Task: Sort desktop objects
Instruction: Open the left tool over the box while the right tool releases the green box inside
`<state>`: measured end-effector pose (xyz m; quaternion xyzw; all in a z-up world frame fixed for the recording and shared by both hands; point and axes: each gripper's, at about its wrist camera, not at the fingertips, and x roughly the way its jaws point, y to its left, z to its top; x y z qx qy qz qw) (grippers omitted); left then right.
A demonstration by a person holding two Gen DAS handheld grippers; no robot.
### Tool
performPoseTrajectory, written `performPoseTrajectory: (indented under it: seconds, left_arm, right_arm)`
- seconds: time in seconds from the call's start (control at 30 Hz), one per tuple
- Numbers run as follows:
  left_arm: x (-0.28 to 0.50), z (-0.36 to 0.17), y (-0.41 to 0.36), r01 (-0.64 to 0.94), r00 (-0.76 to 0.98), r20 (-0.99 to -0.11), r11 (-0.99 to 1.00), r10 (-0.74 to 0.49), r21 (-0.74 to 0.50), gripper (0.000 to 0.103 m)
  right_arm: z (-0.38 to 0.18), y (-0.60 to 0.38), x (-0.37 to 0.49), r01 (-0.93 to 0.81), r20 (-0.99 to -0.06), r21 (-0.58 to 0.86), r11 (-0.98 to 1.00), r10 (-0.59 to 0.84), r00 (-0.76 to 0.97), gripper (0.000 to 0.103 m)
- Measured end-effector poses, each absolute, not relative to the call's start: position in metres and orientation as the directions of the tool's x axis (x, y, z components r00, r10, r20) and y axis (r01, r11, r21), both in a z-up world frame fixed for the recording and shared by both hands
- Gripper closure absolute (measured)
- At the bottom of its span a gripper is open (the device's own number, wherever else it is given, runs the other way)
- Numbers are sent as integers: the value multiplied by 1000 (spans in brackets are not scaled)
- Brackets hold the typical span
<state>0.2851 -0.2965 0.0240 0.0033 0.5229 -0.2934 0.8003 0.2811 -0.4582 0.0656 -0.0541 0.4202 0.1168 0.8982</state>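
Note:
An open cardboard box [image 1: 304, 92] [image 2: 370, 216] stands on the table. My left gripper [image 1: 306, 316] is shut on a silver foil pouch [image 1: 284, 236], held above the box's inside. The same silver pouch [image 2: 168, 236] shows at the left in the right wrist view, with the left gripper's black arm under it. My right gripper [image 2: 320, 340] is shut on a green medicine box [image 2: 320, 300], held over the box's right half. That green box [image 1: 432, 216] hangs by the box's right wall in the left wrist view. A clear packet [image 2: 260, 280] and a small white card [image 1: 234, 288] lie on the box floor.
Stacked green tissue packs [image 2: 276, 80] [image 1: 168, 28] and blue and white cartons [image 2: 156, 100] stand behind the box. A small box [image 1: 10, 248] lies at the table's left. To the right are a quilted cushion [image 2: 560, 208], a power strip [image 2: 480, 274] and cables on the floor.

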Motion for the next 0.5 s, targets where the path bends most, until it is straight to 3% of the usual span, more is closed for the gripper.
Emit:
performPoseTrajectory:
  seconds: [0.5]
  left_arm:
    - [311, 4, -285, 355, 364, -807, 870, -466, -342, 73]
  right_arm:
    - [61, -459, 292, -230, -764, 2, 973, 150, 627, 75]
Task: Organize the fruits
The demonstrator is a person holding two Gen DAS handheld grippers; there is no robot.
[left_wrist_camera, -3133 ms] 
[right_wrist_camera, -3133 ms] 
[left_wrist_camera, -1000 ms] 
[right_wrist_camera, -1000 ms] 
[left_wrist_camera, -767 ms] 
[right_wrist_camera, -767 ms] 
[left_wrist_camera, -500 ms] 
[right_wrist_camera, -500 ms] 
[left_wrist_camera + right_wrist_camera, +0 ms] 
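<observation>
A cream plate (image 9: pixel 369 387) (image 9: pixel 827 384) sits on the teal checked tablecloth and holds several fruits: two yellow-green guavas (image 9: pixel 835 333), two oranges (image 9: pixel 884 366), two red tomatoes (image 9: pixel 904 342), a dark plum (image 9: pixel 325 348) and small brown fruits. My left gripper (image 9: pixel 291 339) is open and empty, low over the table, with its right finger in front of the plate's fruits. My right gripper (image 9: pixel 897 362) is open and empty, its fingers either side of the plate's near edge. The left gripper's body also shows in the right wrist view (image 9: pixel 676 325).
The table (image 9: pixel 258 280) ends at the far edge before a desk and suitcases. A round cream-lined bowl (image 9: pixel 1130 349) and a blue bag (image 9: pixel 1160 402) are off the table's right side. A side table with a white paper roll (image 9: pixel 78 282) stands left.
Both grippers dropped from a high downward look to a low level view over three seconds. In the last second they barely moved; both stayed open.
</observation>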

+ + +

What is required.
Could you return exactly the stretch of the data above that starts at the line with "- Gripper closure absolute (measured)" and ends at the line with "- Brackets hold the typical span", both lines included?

Worked solution.
- Gripper closure absolute (measured)
- At the bottom of its span a gripper is open (the device's own number, wherever else it is given, runs the other way)
- Numbers are sent as integers: the value multiplied by 1000 (spans in brackets are not scaled)
- Brackets hold the typical span

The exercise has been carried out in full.